Velo-City
2009 w Brukseli
W dniach 12 - 15 maja 2009
roku w Brukseli odbyła się piętnasta edycja konferencji VeloCity, organizowanej przez European
Cyclists Federation. Hasłem przewodnim było "Re-Cycling Cities". To
gra słów - "otwórzmy ponownie miasta
dla rowerów" lub po prostu "przetwórzmy
je ponownie" (zrecyklingujmy je). Konferencję otworzył we wtorek
12 maja Antonio
Tajani, komisarz EU do spraw transportu. "Musimy promować jazdę na rowerze, która
jest bezemisyjną odpowiedzią na podróże w naszych miastach. Ona może
być efektywnym, zdrowym i radosnym sposobem przemieszczania się, ale
musimy również uczynić ją bezpieczną" - stwierdził.

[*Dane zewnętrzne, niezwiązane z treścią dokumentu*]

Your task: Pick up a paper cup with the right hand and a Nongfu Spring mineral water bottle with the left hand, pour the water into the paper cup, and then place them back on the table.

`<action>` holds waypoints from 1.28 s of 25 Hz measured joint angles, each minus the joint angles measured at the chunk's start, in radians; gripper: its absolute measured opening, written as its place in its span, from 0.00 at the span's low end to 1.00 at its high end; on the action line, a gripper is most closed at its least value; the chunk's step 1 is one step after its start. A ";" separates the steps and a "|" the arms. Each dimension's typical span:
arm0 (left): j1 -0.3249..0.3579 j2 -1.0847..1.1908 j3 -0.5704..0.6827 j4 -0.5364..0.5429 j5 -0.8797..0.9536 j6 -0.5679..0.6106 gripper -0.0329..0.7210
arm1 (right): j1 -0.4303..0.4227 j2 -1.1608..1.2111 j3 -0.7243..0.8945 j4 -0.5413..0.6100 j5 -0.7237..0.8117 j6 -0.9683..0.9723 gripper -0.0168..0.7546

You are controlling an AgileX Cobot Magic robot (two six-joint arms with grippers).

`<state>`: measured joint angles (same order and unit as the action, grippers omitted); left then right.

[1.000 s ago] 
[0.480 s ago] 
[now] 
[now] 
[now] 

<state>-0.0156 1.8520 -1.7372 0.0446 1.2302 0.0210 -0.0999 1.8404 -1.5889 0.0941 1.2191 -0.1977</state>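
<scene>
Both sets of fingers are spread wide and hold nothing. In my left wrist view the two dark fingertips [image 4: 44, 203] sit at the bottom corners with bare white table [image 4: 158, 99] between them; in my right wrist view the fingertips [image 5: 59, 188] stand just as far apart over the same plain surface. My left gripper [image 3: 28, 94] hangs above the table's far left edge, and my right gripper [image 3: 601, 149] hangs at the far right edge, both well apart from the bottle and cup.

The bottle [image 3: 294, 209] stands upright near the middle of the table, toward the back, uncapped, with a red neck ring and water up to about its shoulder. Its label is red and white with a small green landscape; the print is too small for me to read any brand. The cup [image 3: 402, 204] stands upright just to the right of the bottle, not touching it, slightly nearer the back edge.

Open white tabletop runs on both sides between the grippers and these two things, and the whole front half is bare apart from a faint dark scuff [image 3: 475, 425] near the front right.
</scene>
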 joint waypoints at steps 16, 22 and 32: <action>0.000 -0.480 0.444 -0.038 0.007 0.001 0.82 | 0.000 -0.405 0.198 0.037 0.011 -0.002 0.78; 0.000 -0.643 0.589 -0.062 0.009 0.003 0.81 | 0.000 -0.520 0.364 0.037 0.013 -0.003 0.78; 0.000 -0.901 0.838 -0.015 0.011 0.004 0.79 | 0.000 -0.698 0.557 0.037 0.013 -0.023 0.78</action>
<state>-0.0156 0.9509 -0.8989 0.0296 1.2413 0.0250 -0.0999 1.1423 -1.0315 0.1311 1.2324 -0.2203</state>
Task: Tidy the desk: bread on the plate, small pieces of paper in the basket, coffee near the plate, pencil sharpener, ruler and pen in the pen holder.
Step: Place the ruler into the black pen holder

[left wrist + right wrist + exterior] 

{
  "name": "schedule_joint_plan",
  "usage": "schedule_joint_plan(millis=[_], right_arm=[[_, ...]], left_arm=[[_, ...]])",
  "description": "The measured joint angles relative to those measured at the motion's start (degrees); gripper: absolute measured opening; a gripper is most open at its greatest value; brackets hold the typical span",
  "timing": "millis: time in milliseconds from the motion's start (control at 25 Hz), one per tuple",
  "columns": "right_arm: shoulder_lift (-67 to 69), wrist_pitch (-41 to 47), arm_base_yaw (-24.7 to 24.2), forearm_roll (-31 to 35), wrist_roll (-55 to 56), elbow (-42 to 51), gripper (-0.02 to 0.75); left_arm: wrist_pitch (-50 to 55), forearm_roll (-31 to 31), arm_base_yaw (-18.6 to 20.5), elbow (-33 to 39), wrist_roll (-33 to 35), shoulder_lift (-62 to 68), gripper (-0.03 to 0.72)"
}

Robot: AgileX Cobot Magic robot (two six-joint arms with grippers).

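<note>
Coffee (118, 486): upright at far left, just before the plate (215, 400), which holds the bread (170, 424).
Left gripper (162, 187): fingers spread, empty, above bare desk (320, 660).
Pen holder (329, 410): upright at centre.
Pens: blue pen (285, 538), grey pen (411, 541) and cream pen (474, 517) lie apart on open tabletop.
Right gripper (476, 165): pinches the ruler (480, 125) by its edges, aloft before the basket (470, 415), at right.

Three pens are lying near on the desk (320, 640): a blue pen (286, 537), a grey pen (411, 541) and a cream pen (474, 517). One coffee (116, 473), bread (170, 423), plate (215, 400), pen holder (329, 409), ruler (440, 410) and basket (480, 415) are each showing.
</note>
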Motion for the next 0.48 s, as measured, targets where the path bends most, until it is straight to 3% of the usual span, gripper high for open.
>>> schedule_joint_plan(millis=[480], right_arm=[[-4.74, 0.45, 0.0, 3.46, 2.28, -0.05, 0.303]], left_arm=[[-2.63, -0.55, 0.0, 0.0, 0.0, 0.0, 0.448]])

Zapowiedział rychłe ogłoszenie planu działań w zakresie miejskiej
mobilności, w którym jazda rowerem będzie odgrywać ważną rolę.
Konferencję zamykał w siedzibie Parlamentu Europejskiego inny komisarz
UE - Siim Kallas. Obecność obu
urzędników UE oddaje bardzo wysoką rangę
konferencji. Dużą rolę roweru potwierdzili w swoich wystąpieniach
przedstawiciele Światowej Organizacji Zdrowia (WHO)
oraz IPCC - Międzyrządowego Panelu ds. Zmian
Klimatycznych. Rower jest zdrowy i pozwala na ograniczanie
odmotoryzacyjnych emisji gazów cieplarnianych.
Konferencja była podzielona na segmenty "liderów" (forerunners),
"uczniów - prymusów" (climbers) oraz segment europejski. Oprócz sesji
ogólnych, codziennie odbywały się równoległe cztery sesje szczegółowe.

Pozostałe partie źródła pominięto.